[Your task] Lines containing "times": state how many there are in these entries, and write only that number.

Collected data:
----
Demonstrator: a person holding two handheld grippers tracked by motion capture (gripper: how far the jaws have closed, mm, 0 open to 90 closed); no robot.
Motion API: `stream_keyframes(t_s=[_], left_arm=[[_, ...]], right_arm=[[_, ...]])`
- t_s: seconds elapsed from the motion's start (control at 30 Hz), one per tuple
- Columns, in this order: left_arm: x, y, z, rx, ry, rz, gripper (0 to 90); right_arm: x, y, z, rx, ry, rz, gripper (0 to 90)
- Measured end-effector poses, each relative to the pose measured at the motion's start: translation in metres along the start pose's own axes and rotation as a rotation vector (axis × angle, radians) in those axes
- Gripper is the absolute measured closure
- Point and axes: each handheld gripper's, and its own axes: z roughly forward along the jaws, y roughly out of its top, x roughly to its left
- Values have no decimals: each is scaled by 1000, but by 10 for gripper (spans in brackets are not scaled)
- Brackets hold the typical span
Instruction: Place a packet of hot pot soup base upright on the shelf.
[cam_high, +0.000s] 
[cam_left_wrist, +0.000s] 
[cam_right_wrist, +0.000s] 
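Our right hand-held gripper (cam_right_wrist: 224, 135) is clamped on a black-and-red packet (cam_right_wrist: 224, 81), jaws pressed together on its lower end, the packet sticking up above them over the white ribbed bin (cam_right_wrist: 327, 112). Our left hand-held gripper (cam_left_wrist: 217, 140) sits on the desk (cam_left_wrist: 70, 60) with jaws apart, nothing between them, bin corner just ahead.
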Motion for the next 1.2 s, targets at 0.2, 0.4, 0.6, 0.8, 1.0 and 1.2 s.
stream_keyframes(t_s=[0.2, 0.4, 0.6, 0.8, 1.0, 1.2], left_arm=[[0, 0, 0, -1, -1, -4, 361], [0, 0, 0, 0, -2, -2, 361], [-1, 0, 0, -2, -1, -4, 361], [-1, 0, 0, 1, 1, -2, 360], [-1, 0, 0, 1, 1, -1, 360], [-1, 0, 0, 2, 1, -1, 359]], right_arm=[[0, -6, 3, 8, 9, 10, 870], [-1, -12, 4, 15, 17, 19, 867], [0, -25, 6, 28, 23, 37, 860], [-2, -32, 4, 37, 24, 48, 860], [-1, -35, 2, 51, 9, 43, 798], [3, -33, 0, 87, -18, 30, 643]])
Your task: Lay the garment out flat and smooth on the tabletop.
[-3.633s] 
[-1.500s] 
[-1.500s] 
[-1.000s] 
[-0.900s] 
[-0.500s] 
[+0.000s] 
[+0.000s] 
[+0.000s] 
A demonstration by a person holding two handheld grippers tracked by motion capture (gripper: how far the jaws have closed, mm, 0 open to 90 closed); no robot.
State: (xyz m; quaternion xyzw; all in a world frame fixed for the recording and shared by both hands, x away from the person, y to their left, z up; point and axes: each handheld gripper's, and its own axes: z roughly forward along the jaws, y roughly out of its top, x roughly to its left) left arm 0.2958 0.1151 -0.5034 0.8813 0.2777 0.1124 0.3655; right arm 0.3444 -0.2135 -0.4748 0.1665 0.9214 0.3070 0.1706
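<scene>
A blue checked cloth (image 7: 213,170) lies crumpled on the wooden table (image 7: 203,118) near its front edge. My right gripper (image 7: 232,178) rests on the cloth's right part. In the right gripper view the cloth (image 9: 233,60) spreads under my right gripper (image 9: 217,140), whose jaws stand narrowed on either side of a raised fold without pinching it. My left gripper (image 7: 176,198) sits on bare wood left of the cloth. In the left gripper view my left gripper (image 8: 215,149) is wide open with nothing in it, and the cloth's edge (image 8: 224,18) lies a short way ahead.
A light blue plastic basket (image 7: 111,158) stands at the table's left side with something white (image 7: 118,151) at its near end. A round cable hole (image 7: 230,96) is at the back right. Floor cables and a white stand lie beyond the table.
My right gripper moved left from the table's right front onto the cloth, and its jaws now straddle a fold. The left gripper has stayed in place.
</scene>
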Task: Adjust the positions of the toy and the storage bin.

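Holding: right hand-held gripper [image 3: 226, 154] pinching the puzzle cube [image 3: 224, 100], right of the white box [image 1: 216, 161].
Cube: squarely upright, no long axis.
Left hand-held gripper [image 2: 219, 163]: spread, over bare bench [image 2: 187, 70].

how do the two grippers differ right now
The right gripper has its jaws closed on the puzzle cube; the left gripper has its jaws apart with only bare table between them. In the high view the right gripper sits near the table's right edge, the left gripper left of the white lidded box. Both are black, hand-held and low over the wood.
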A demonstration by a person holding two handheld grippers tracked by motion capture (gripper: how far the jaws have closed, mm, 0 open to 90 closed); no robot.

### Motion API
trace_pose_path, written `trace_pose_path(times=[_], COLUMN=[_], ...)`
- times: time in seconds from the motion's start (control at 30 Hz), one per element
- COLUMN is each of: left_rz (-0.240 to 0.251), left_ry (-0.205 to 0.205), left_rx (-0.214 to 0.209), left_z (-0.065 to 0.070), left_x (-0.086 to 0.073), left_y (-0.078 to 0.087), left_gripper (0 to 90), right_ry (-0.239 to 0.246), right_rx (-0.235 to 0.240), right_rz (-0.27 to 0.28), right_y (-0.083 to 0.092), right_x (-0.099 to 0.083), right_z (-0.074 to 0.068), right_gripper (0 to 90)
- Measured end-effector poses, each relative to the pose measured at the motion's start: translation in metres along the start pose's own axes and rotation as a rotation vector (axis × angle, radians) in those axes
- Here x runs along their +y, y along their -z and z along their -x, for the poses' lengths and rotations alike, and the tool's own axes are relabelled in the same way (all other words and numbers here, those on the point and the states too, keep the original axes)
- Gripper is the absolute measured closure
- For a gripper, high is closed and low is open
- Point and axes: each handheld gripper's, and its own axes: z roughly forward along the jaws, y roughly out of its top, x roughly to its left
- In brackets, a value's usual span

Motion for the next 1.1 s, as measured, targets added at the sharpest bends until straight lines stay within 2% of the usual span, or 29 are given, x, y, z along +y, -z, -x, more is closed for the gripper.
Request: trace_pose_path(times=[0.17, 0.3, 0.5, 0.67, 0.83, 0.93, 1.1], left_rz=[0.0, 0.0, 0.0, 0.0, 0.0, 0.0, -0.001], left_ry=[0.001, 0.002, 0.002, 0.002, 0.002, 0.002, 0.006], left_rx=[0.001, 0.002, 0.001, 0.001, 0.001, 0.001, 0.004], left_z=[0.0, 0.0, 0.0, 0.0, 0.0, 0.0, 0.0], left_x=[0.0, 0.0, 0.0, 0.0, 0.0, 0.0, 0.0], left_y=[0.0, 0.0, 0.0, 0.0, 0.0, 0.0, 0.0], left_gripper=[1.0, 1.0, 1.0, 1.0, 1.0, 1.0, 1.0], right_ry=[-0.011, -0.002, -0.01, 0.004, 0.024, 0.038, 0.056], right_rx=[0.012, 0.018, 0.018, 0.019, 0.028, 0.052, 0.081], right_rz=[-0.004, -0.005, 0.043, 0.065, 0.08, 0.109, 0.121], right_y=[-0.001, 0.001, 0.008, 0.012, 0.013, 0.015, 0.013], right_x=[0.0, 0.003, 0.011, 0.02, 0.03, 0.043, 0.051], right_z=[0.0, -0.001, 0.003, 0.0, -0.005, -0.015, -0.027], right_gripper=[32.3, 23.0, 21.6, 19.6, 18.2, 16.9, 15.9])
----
[Task answer] 3